Sur le sujet de l'incertitude liée à l'IA, la prise de conscience est nette. Des milliers de chercheurs ont déjà signé une lettre ouverte appelant à approfondir les recherches sur la sécurité de l'IA et ses bénéfices pour l'humain. Récemment, Google, Amazon, Facebook, IBM et Microsoft ont signé un Partenariat sur l'IA visant à rendre celle-ci utile pour la société.

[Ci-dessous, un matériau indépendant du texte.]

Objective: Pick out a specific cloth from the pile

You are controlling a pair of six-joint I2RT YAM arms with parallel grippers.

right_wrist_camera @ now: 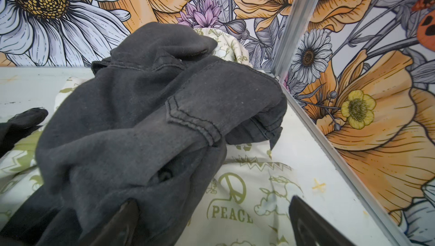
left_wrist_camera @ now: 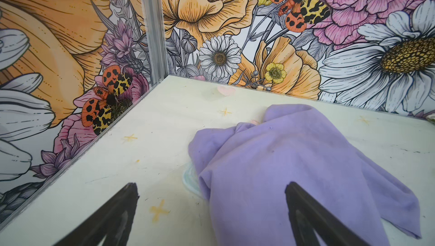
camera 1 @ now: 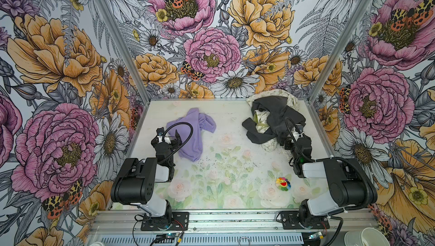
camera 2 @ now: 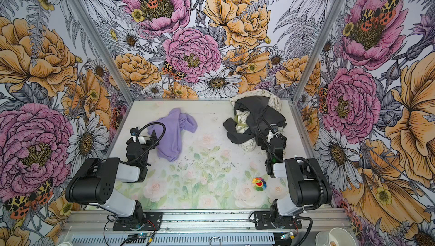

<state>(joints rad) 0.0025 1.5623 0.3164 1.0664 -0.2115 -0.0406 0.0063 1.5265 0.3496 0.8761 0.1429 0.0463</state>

Pour le moment, l'important est de s'assurer que le développement d'une IA sera sans danger, et que ses impacts négatifs à court terme (sur l'emploi par exemple) seront contrôlés. À long terme, l'incertitude est d'autant plus importante. J'emprunterai la métaphore de Jaan Tallinn, l'ingénieur qui a eu un rôle déterminant dans le développement de Skype. Imaginez que nous envoyions l'humanité dans l'espace sur une flotte de vaisseaux géants. Il faudra d'abord s'assurer que ces vaisseaux sont sans danger et parfaitement contrôlés, et que leur équipage disposera d'un couchage convenable, de nourriture et de soins. Cependant, ces précautions élémentaires ne seront pas suffisantes. L'important sera de déterminer la destination du voyage, et la probabilité que celle-ci sera atteinte : il y a peut-être des mondes paradisiaques cachés dans les recoins de l'univers, mais essentiellement, il y a du vide. Froid, sombre, infini.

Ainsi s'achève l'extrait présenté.